• Assigned task: Check every line of the data and copy the ones where "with" appears.

'''

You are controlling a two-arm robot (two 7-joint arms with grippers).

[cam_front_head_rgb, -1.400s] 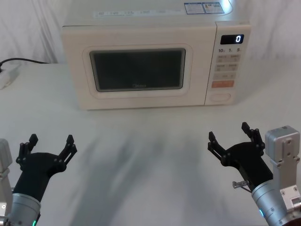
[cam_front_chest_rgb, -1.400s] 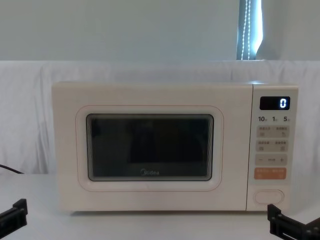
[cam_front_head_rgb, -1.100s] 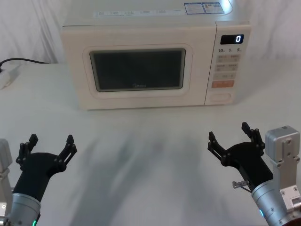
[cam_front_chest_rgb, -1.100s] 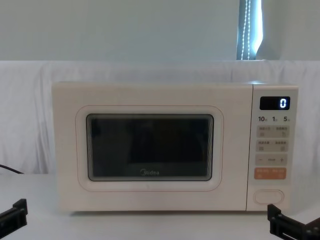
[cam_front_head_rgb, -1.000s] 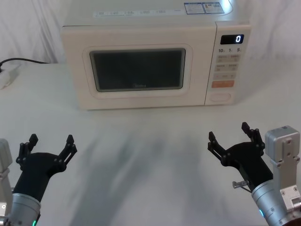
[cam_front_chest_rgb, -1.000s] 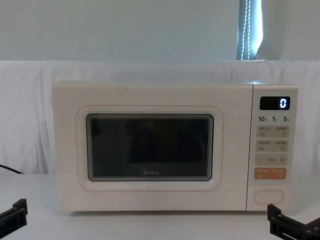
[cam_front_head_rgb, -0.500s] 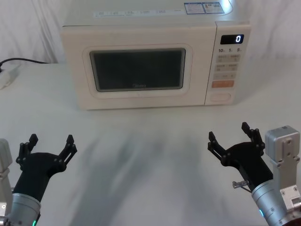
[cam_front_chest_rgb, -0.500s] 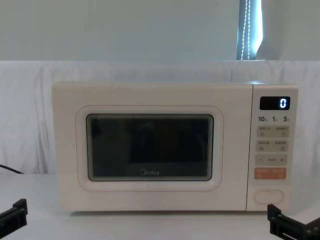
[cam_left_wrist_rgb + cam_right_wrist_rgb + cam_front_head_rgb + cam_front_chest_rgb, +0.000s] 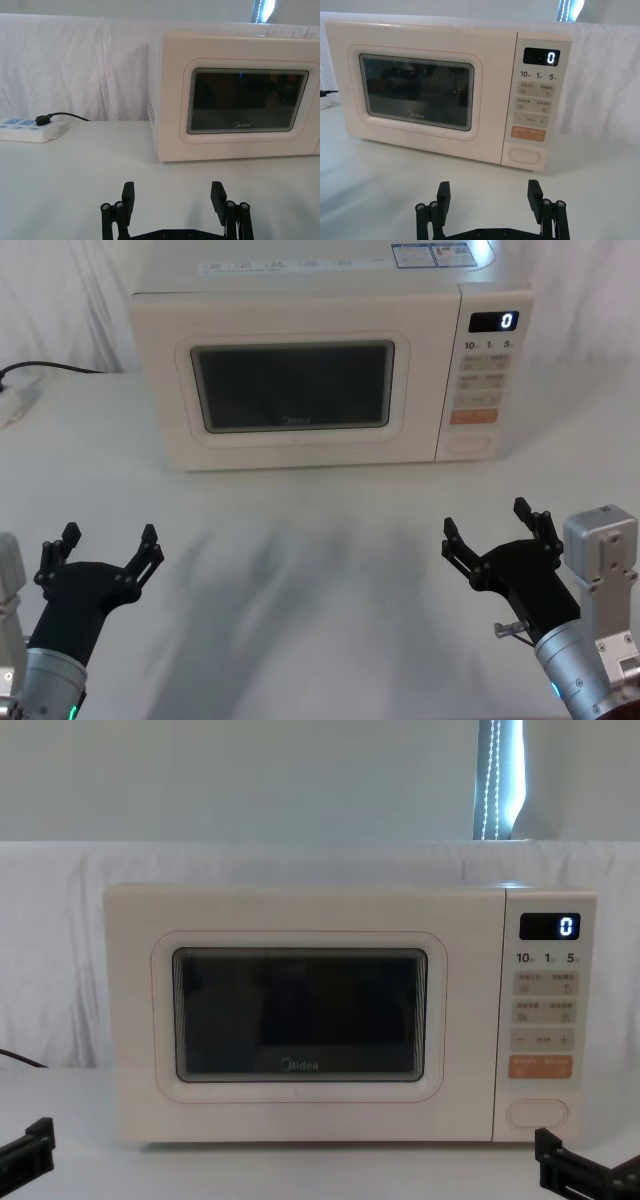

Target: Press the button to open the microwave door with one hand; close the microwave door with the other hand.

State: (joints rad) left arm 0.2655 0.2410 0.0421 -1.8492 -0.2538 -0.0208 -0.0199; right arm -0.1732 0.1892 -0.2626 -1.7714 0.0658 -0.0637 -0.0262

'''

• Solution for this task:
You are controlling a two-arm robot (two 7-joint arms with grippers).
Target: Press the button to open the microwave door with one hand; close the microwave door with the other hand.

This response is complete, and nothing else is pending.